Journeys in life

Oct 22, 2011 00:08

I never thought I'd be so glad to have my memories stored, whether in the form of entries here in my journal (which I've had since the start of high school.. WOW) or in photo albums on Facebook. Honestly, I hope FB never dies, simply because there are so many things on there that hold some sort of meaning or sentimental value for me. Yeah, I probably won't notice it much after a while if it does go away, but to think of losing the record of all those memories that can't be recalled with such clarity... I don't even want to think about it.

For one reason or another, Frost's poem, The Road Not Taken (probably taught in every high school English class you can imagine), has become particularly appealing to me. It's always meant something to me, but now that I'm faced with some of the most important decisions of my life, it's starting to be something that I can't get out of my head. I've always made decisions with the idea that I can always fall back and try out the other route if things don't turn out the way I want them to, but the reality is (and I've learned this first-hand, I HAD to ...) ... you can NEVER truly fall back and try the other route. Whatever happens with the choice you make will always stay with you. And, for better or for worse, you grow from it. Then you make more choices down the road that you can never turn back from.

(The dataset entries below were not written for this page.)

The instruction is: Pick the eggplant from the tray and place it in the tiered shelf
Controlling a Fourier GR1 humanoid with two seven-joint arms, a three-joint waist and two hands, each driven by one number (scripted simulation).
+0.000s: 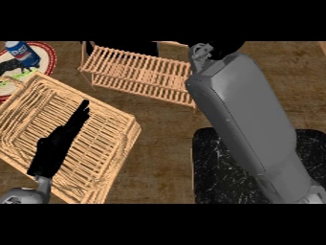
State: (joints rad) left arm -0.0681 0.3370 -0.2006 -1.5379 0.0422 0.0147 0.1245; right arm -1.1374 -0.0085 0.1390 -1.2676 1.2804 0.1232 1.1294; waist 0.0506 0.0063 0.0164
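Currently your right hand (206, 51) is mostly hidden beside the shelf (138, 72); its fingers and the eggplant cannot be seen. A blind release risks missing. Left hand (59, 141) rests open.

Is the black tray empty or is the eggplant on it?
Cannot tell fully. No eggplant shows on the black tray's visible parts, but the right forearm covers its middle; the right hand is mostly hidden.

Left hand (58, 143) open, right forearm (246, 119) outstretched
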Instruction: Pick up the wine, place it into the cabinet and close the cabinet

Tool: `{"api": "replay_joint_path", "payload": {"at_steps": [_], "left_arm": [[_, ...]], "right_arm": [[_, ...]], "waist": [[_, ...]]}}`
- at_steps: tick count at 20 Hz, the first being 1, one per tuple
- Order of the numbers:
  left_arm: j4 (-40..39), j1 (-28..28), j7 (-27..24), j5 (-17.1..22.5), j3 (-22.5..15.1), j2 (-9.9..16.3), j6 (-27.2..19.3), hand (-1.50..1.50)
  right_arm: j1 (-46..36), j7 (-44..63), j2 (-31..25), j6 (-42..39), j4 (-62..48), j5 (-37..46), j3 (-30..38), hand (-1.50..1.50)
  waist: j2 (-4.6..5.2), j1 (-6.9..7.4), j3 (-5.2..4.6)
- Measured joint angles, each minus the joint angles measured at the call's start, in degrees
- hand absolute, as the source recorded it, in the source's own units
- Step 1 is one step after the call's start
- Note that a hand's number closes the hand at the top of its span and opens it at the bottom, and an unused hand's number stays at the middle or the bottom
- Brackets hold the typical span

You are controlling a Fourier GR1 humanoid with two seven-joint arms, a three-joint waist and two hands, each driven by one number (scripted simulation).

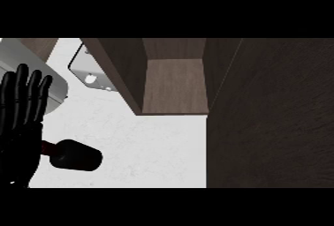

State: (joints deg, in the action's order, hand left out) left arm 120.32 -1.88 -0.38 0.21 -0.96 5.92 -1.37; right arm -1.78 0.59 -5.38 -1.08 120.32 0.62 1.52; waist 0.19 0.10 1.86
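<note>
1. Lying on its side on the white counter at the near left is the dark wine bottle.
2. The left hand hides part of the bottle's neck; its fingers are straight and spread, holding nothing.
3. The cabinet stands open, far and middle.
4. Its door fills the right side.

A kitchen: a white counter, a dark wooden cabinet and a sink.
</note>
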Motion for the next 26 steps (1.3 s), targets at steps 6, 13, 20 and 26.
{"api": "replay_joint_path", "payload": {"at_steps": [6, 13, 20, 26], "left_arm": [[2.52, 2.2, -3.33, 11.42, -3.35, 5.8, 15.13, -1.5], [4.69, 13.06, 1.04, 32.94, -8.65, 12.05, 30.42, -1.5], [11.99, 22.62, 5.5, 49.87, -1.61, 22.16, 36.0, -1.5], [13.4, 28.02, 6.36, 55.61, 3.64, 26.62, 37.72, -1.5]], "right_arm": [[4.13, -0.5, 0.53, -0.94, 2.04, -0.59, -1.08, -1.5], [8.31, 4.87, -0.22, -6.7, 6.67, -6.9, -6.85, -1.5], [9.04, 14.31, -1.51, -6.47, 15.53, -10.64, -7.45, -1.5], [7.87, 18.87, -1.67, -5.15, 17.96, -11.02, -7.89, -1.5]], "waist": [[-0.46, -0.45, -1.58], [-0.54, 0.15, -1.95], [-0.38, 0.46, -1.86], [-0.47, 0.65, -1.87]]}}
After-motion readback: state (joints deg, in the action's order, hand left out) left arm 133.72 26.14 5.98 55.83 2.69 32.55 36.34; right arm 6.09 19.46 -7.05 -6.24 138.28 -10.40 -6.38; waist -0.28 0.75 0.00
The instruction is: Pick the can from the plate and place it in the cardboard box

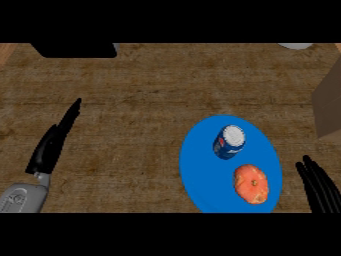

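1. Our right hand (322, 187) shows at the lower right, fingers straight and held together, pointing up the view and closed on nothing.
2. The can (230, 142) stands just to the left of that hand and a little ahead of its fingertips, on the blue plate (202, 165), in the plate's far half. It is blue with a pale top and seems to lean slightly, though from this steep angle we cannot be sure it is tilted and not upright.
3. We judge the can to be light and stiff, with a smooth, rather slippery wall. A thin wall may dent if squeezed hard, so we would wrap thumb and fingers around its middle, not pinch it at the rim.
4. An orange, round fruit (251, 184), perhaps a tomato, lies on the same plate nearer to us, between the can and our wrist side. We would come in from the right, above the fruit, so as not to knock it.
5. The cardboard box (338, 105) stands ahead of the right hand and slightly to its right, near the can but apart from the plate.
6. Our left hand (53, 145) rests far to the left, fingers straight, holding nothing.
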`<state>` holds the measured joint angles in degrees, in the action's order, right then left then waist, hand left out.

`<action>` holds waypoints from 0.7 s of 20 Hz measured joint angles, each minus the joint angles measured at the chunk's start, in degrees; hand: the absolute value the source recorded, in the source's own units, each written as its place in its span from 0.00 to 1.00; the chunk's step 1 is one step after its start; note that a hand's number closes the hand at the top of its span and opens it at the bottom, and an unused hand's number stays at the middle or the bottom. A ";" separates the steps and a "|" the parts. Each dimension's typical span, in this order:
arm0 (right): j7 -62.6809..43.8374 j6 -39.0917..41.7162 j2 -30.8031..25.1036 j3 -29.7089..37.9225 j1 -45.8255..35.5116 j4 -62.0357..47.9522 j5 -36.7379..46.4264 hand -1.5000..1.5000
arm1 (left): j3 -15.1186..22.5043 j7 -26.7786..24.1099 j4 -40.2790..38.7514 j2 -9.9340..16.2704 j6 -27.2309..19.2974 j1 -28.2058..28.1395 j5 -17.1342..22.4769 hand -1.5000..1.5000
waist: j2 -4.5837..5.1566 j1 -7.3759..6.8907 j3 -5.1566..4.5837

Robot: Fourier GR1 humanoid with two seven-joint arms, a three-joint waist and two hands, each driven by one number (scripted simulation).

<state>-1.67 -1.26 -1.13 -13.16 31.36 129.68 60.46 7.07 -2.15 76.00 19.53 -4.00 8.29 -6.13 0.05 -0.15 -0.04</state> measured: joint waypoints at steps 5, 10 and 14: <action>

I may not have taken the ideal straight-shot path towards my future, but I know that I wouldn't be the person I am if I hadn't made the choices - both smart and stupid ones - that I've made. I wouldn't have the memories I have, the ones that shape the way I think today. I'm grateful even for the problems I've had in the last two years, because it's taught me a lot about how valuable time is, in a weird and twisted way.

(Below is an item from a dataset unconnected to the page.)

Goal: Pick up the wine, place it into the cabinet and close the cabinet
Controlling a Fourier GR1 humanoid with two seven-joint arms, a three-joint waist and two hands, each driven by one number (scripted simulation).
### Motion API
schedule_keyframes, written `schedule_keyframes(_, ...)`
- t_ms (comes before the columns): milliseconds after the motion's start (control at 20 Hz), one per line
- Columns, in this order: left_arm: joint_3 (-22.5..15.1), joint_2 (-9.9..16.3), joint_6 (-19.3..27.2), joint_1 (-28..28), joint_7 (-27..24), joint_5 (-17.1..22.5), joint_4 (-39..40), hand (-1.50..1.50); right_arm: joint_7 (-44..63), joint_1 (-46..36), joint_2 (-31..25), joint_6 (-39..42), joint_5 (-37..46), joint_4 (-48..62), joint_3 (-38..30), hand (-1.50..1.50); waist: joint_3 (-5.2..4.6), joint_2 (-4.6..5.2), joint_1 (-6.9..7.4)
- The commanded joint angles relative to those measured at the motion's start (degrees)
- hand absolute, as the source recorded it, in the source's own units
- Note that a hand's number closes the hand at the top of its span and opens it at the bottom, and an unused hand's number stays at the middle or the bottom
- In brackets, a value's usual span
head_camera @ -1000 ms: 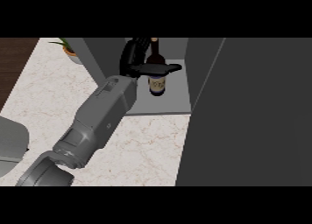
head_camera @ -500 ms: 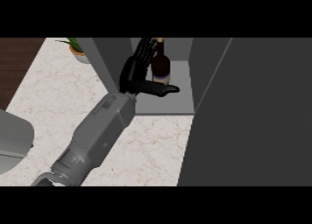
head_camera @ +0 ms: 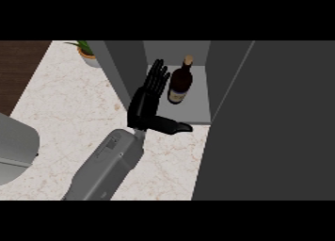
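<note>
Wine (head_camera: 180, 84) stands upright inside the open cabinet (head_camera: 198, 56), on its grey floor, a dark bottle with a pale label and a tan top. Just left of it the right hand (head_camera: 147, 101) holds nothing: its fingers (head_camera: 156, 75) are straight and point into the cabinet beside the bottle, close to it but seemingly not touching, and the thumb sticks out to the right over the cabinet's front edge. Its grey forearm runs down across the pale marbled surface (head_camera: 66, 108). The cabinet's dark door (head_camera: 275, 122) fills the view's right side, swung open. A potted plant (head_camera: 87, 52) sits at the surface's far left corner.
</note>
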Motion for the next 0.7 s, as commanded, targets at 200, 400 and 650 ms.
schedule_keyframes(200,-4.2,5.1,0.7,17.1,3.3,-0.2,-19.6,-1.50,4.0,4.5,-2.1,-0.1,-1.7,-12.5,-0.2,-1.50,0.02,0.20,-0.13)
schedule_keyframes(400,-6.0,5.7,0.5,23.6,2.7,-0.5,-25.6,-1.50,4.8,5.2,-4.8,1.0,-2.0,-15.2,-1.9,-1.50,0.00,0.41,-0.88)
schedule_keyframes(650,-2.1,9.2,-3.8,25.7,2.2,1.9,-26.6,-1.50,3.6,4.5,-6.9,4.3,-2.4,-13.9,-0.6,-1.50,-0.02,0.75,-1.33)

I've been so afraid to make one of the hardest decisions of my life, so perpetually influenced by what the people around me want me to do or think I should do, that I'd essentially withdrawn and basically given up on working towards anything. What's the point of trying when you don't know what you're working for? When you don't know if what you want is really what you want, something you'll be happy with, or if it's just what you think you want because those around you have talked about it so much? I know that I'm told alternatives and this or that because they want me to know that they don't expect me to plunge down this one specific path... but despite their good intentions, it only threw me into more of a slump. I couldn't figure out what I wanted to do, because now all these other options were thrown at me, and I was being told that I probably shouldn't become a doctor, that they don't want me to be one because it's so much work both through medical school and afterwards. That, and I would most likely have to go out of state, live away from my family, for medical school - something I know they probably don't want me to do.

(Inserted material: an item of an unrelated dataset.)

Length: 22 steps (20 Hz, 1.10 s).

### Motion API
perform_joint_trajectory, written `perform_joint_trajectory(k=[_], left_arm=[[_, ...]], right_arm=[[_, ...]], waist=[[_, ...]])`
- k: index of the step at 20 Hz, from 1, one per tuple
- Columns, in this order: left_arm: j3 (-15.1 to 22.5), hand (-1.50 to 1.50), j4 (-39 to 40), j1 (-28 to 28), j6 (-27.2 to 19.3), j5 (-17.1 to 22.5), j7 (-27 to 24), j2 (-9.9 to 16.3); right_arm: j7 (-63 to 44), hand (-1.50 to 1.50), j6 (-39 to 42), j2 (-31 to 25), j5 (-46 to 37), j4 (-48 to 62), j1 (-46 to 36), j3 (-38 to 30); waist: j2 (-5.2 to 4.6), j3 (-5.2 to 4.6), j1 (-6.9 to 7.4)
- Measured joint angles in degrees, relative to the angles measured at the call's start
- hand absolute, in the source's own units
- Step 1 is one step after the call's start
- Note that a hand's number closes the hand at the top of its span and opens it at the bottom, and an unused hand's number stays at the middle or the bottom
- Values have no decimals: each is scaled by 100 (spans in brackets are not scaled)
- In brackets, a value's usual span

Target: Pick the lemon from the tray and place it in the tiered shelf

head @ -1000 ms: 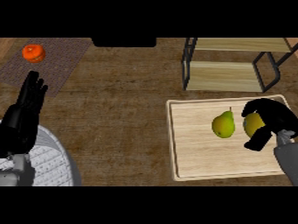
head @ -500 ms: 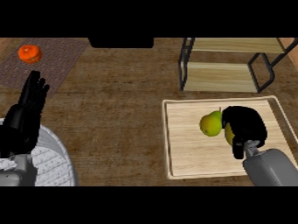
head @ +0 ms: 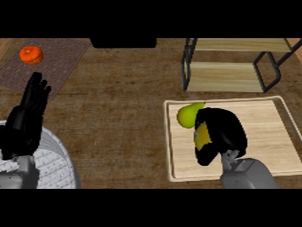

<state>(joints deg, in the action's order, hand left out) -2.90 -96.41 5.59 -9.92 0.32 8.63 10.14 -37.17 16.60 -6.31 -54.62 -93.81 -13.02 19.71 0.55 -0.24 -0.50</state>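
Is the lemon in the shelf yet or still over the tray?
Still over the tray: the lemon shows yellow inside the right hand, short of the tiered shelf.

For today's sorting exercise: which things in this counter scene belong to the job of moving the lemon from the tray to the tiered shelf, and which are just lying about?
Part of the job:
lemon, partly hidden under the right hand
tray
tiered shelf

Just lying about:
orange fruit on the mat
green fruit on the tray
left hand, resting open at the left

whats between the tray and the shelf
Nothing: in the head view, only a bare strip of counter separates the tray from the shelf just behind it.
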Motion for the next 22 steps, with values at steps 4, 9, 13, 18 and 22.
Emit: perform_joint_trajectory(k=[4, 9, 13, 18, 22], left_arm=[[-55, 0, -36, -65, 93, 77, 24, 55], [-59, 0, -76, -116, 126, 77, -11, 53], [-82, 0, -100, -87, 157, 107, 79, 60], [-28, 0, -130, -46, 101, -7, 195, 2], [4, 0, -51, 45, 51, -100, 183, -68]], right_arm=[[-472, 150, -176, 379, 287, -971, -115, -143], [-1479, 150, -238, 553, 268, -2156, -563, -346], [-1875, 150, 3, 495, 91, -2715, -1060, -750], [-1909, 150, 306, 276, 140, -2879, -1505, -1335], [-1725, 150, 388, -7, 344, -2475, -1907, -2017]], waist=[[-1, 25, -10], [1, 39, -5], [-15, 31, 11], [-32, 32, 35], [-43, 33, 51]])
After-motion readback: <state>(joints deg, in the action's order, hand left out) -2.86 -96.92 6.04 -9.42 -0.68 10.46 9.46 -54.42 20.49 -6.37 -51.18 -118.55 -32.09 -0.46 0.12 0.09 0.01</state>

But you know what? After some persuasion (to choose what would make ME happy) and a little time to reflect on my OWN desires and interests... medicine IS something I want to dedicate my life to, and not in a small manner. I want to do this, no matter what it takes. Because in the end, even if I have nothing else, at least I have the fact that I'll be working to help people, to improve their condition, to try to make their lives and their family and friends' lives that much better. Maybe it's not rational to want to go into massive debt to pursue this right now, maybe I won't get in because of what's happened in my academic record in the last two years... but I think I've rediscovered my drive, my motivation, my passion. I just can't lose it again to the voices around me telling me not to go down this path of my choosing, because if I do... I know that

I shall be telling this with a sigh
Somewhere ages and ages hence,
Two roads diverged in a wood and I -
I took the one less traveled by,
And that has made all the difference.

I'll be saying that either way, I guess, but I want to know that the difference my choice made was a positive one, both on MY life (MY happiness) and on the lives of those I would hopefully, one day, touch.